发表于 2007-9-1 19:32 |显示全部楼层
此文章由 黑山老妖 原创或转贴,不代表本站立场和观点,版权归 oursteps.com.au 和作者 黑山老妖 所有!转贴必须注明作者、出处和本声明,并保持内容完整
Eureka Report
PORTFOLIO POINT: Over one year, investors paid fund managers handsomely to underperform the index.


They can't beat the index, they can't stop trading and worse still, they can't stop flooding retail investors with unwanted tax bills. Australia's biggest fund managers might have a higher profile but a new Eureka Report survey shows the household names of Australian managed funds sector are the worst performers in the market.

Despite the almost perfect conditions for 19 leading fund managers in the year to June 30, 2007, the outcomes for retail investors are hopelessly inadequate.

    * Over the five years to the June 30, 2007, only three of the 19 funds managed to beat the average market return.
    * In the year to June 30, only one managed to beat the average market return, of the ASX300 index.
    * The average one-year income from the sample of managed funds was 15.46% – about four times the sharemarket average. Because this income is taxable, it makes the funds very tax ineffective.
    * Over one year, the average managed fund in the survey underperformed the average market return by a whopping 3.56%. (Think about that in terms of an investor with a $100,000 fund holding and paying a fee of 2%. They paid $2000 to a fund manager to end up $3560 behind the average market return).



Our survey sample

This is the third time Eureka Report has run this survey of managed fund performance. Previous surveys were featured on February 12, 2007, Funds' disappearing act, and August 2, 2006, Planners' money drain.

We selected the same 19 fund managers as in the three previous surveys because they represent the 'household names': the biggest funds at the biggest investment companies that virtually control the nation's investment fortunes.

The sample is ‘large company active Australian share funds' with a performance record of at least five years.
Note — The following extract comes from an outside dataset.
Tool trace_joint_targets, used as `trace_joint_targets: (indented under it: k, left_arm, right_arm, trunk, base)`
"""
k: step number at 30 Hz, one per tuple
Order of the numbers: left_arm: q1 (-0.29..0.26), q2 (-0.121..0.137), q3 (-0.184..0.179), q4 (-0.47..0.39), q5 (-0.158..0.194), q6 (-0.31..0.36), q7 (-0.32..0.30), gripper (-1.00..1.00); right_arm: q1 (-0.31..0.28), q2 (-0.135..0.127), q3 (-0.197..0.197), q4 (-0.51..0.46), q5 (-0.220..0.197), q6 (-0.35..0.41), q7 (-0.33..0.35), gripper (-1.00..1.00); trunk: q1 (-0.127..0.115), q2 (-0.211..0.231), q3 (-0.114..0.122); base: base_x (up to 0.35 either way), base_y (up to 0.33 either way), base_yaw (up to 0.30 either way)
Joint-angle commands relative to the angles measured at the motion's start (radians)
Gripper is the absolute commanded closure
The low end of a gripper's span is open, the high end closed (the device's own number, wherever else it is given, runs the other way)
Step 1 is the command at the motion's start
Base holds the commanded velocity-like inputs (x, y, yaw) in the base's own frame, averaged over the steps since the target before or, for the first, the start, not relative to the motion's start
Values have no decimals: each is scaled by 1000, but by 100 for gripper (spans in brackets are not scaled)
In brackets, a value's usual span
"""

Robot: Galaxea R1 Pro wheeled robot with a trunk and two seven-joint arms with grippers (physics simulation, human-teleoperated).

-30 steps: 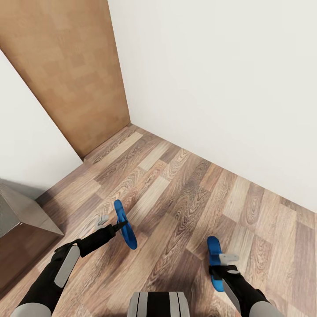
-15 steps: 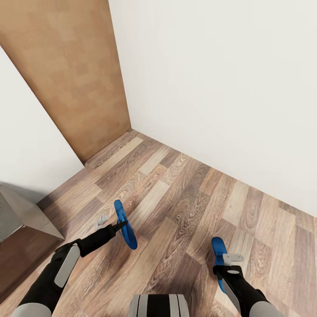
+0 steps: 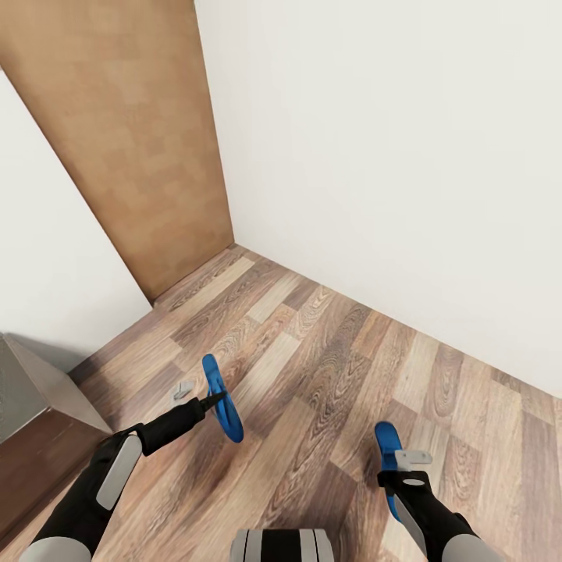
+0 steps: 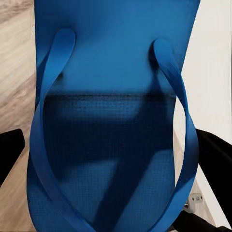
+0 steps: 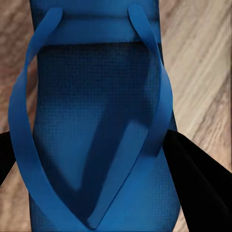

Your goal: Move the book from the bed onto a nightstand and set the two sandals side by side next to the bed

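I hold one bright blue sandal in each hand above the wood-plank floor. My left gripper point(image 3: 200, 396) is shut on the left sandal point(image 3: 222, 402), which stands on edge in the head view. The left wrist view looks onto its sole and straps point(image 4: 111, 121) between dark fingers point(image 4: 212, 154). My right gripper point(image 3: 400, 465) is shut on the other sandal point(image 3: 385, 441), whose toe points away from me. Up close, this sandal point(image 5: 96, 121) lies between black fingers point(image 5: 193, 169). The bed, the book and the nightstand are out of view.
I face a room corner: a white wall point(image 3: 390, 156) ahead and right, a light brown wooden door point(image 3: 133, 133) at the upper left. A brown cabinet with a grey top point(image 3: 31, 390) stands at the left edge. My trunk point(image 3: 282, 545) shows at the bottom.
The whole view has shifted a little, so the camera has moved: the cabinet slid toward the lower left. The right gripper with its sandal drifted slightly right. Both sandals stay gripped.
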Motion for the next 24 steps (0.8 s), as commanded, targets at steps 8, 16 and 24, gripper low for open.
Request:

The five-year performance criterion is important because it moderates the ‘survivorship bias’ that occurs when poorly performing funds are closed down and new funds started in their place.
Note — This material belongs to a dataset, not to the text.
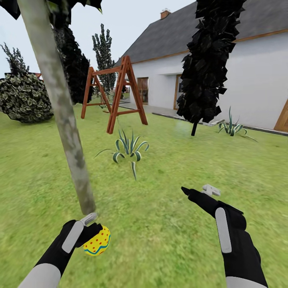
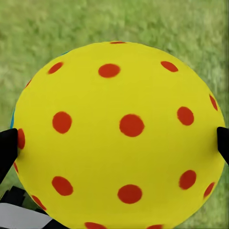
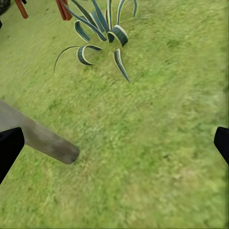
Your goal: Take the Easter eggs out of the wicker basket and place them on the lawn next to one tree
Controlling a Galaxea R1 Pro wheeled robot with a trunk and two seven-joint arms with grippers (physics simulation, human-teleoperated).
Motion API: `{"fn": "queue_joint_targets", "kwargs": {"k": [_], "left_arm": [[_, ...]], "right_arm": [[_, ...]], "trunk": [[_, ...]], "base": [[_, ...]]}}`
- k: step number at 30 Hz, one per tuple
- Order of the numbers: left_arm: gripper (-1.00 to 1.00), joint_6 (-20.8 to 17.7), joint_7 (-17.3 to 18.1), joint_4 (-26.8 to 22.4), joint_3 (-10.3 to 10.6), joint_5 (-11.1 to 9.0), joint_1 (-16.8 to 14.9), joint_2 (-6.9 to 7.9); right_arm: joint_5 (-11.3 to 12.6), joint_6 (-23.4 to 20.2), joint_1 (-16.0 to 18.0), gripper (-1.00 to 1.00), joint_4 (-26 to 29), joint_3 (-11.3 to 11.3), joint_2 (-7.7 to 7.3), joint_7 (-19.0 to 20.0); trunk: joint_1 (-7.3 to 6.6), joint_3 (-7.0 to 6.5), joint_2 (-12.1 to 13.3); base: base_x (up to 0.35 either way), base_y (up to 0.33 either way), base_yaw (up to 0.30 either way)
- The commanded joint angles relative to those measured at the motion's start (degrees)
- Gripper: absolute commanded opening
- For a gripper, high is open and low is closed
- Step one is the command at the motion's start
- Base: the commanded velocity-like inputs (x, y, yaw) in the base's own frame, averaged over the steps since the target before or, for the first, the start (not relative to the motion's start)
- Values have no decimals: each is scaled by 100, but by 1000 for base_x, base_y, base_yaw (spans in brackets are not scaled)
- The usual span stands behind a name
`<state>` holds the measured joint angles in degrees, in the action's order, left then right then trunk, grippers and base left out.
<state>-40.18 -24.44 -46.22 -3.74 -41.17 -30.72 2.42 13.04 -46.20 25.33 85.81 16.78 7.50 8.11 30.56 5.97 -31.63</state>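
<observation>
1. The yellow Easter egg with red dots and a teal zigzag band (image 1: 97, 241) sits at the lower left of the head view, held off the short green lawn (image 1: 160, 240) by the left gripper (image 1: 91, 225). In the left wrist view the egg (image 2: 119, 133) spans the frame with a black finger (image 2: 7, 150) pressed to each side, so the fingers are shut on it.

2. The hold looks like it bears only on the egg's widest line. On a smooth round shell that is a thin grip, and a jolt of the arm could squeeze it out.

3. If let go from this height the egg would probably roll on the grass, and it could end up away from the slim grey-green mottled tree trunk (image 1: 60, 112), whose foot is just above the egg in the head view. Lowering nearly to the grass before opening would curb that.

4. The trunk leans close over the left gripper, so a careless sweep could knock the finger or the egg against it.

5. The right gripper (image 1: 200, 191) at the lower right hangs over bare grass, fingers spread wide and empty; the right wrist view shows a black finger (image 3: 9, 148) at each edge, with the trunk's foot (image 3: 47, 140) and a spiky striped plant (image 3: 102, 33) on the lawn beyond.

6. No wicker basket or other eggs appear here, so how much remains cannot be told.
</observation>
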Motion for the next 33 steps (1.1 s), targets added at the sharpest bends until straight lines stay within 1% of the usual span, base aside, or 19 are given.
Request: {"fn": "queue_joint_targets", "kwargs": {"k": [1,10,17,33], "left_arm": [[-100,-14,-52,-10,-4,-58,-4,-2],[-100,-8,-52,-8,-4,-54,-4,-4],[-100,-6,-52,-3,-4,-50,-4,-13],[-100,252,-55,-1,8,-26,-4,-22]], "right_arm": [[-29,-30,7,100,5,18,6,50],[-29,-30,7,100,6,26,6,50],[-29,-30,7,100,6,22,6,53],[-29,-30,7,100,8,27,6,50]], "trunk": [[5,11,-10],[5,-11,-10],[5,-13,-10],[5,-13,-10]], "base": [[198,-261,-18],[197,-261,-132],[197,-261,-10],[198,-261,0]]}}
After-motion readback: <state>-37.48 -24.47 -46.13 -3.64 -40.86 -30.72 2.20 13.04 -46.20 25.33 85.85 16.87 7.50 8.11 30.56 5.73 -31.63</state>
Our special area of interest in this survey is in the level of managed fund income, or distributions, that are paid.

From the names that dominate our survey – AMP, AXA, BT, Colonial First State, ING and Macquarie – it seems reasonable to assume that if anyone can assemble the resources and personnel infrastructure to ‘beat the market’ it should be these firms.

But they don't. As a well-informed investor you may already be aware of the shortcomings of our leading funds managers, but the sting in the tail is the high volume of short-term trading run by these funds, which in turn cuts away at your take-home returns.


Why high levels of managed fund income are bad

There are two ways that a managed fund investor receives an investment return. The first is that the managed fund increases in value. This is a great way for an investor to receive their return, as there is no tax paid on this growth in unit price until they sell. This effectively defers the tax payable on this growth – potentially for ever or at least as long as it takes to shunt it into tax-free status in your DIY fund.

The second way that an investor receives a return is through distributions. This is a much less tax-effective way of receiving a return as the distribution is taxable. Some of this is likely to be fully franked income, probably the first 4% of a distribution in the current market environment, with the rest of the income being a distribution of ‘realised capital gains’.

What this means is that over the course of the year the managed fund has been trading some of its shares, and has made a profit on the sale of some shares, a realised capital gain, and has had to pass those capital gain on to investors to be taxed.

That is why for taxable investors and superannuation funds it is much better to receive a small income distribution and a large increase in the managed fund unit price rather than the other way around.

But investors want the completely opposite outcome – it's one of the reasons so many investors are disappointed with the take-home returns from what looked like a very strong initial return in their managed fund.

Moreover, even non-taxable investors (people on a 0% tax rate or superannuation funds in pension mode) should be interested in the level of the distribution, as a high level of distributions is a sign of a high level of trading within the fund – which is expensive and generally ineffective.


Survey Results

The table below shows the full results. Only one fund, the BT Imputation Fund, beat the ASX300 index over the year to the end of June 2007, with the average fund underperforming by a whopping 3.56%. Over five years, three funds managed to outperform (Challenger Australian Share Fund, Suncorp Australian Shares Fund, BT Imputation Fund – highlighted in table) while the average underperformance was a significant 2.11% a year for the five years. That would have cost investors a total 11% on their final return over the five year period.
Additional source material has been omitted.